• **Task description**
From the line with "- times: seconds" to the line with "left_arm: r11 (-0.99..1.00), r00", retype every line exactly, including those two, and leave out the rest of the data below.

=== Begin Enclosure ===

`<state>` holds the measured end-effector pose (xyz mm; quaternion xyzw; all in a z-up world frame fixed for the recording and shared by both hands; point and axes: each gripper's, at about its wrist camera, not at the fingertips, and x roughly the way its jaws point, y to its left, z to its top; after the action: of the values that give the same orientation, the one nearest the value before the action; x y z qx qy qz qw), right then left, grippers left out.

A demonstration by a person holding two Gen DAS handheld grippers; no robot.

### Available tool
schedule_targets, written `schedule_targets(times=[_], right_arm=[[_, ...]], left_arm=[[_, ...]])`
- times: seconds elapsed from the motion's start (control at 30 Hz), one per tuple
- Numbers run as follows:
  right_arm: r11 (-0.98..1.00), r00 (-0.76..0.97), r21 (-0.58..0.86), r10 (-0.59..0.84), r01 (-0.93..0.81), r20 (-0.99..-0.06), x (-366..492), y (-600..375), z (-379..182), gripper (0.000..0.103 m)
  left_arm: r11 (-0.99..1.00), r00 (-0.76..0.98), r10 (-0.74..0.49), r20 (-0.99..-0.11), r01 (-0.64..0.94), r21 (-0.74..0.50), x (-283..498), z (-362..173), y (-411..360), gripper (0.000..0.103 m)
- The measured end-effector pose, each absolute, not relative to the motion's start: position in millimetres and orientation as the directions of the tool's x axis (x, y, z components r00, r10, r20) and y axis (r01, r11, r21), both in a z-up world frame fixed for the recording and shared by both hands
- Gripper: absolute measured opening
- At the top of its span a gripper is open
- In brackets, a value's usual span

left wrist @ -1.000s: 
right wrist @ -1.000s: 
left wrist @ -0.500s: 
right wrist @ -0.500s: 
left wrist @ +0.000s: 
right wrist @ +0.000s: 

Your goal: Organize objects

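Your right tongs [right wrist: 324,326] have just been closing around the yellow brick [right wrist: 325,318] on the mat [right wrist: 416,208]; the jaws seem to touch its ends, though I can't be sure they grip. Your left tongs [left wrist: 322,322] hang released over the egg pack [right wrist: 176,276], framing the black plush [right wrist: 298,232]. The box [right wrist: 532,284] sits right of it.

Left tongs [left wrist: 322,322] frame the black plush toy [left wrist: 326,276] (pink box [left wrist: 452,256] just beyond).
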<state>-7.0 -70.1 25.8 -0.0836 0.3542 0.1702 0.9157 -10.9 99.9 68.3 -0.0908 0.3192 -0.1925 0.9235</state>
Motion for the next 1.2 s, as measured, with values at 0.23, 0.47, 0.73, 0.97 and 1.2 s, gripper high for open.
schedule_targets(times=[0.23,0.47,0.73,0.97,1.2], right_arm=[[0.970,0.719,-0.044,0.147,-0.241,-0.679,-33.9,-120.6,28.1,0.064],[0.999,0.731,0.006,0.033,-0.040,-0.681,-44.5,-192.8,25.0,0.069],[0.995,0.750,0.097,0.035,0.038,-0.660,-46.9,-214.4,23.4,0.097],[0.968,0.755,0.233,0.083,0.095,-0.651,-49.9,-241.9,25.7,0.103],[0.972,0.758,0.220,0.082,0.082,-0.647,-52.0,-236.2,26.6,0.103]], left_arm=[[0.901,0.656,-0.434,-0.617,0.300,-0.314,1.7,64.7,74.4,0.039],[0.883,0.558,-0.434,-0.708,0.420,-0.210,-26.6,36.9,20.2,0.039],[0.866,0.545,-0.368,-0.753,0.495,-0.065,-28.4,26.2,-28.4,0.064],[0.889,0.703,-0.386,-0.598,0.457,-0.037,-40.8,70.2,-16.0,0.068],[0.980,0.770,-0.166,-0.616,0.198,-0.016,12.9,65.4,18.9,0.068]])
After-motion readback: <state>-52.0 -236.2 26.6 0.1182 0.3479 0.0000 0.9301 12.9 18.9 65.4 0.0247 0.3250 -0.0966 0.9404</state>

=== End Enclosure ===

• **Answer box**
- times: seconds elapsed from the motion's start (control at 30 Hz), one per tuple
- Numbers run as follows:
  right_arm: r11 (-0.98..1.00), r00 (-0.76..0.97), r21 (-0.58..0.86), r10 (-0.59..0.84), r01 (-0.93..0.81), r20 (-0.99..-0.06), x (-366..492), y (-600..375), z (-379..182), gripper (0.000..0.103 m)
  left_arm: r11 (-0.99..1.00), r00 (-0.76..0.98), r10 (-0.74..0.49), r20 (-0.99..-0.11), r01 (-0.64..0.94), r21 (-0.74..0.50), x (-283..498), z (-362..173), y (-411..360), gripper (0.000..0.103 m)

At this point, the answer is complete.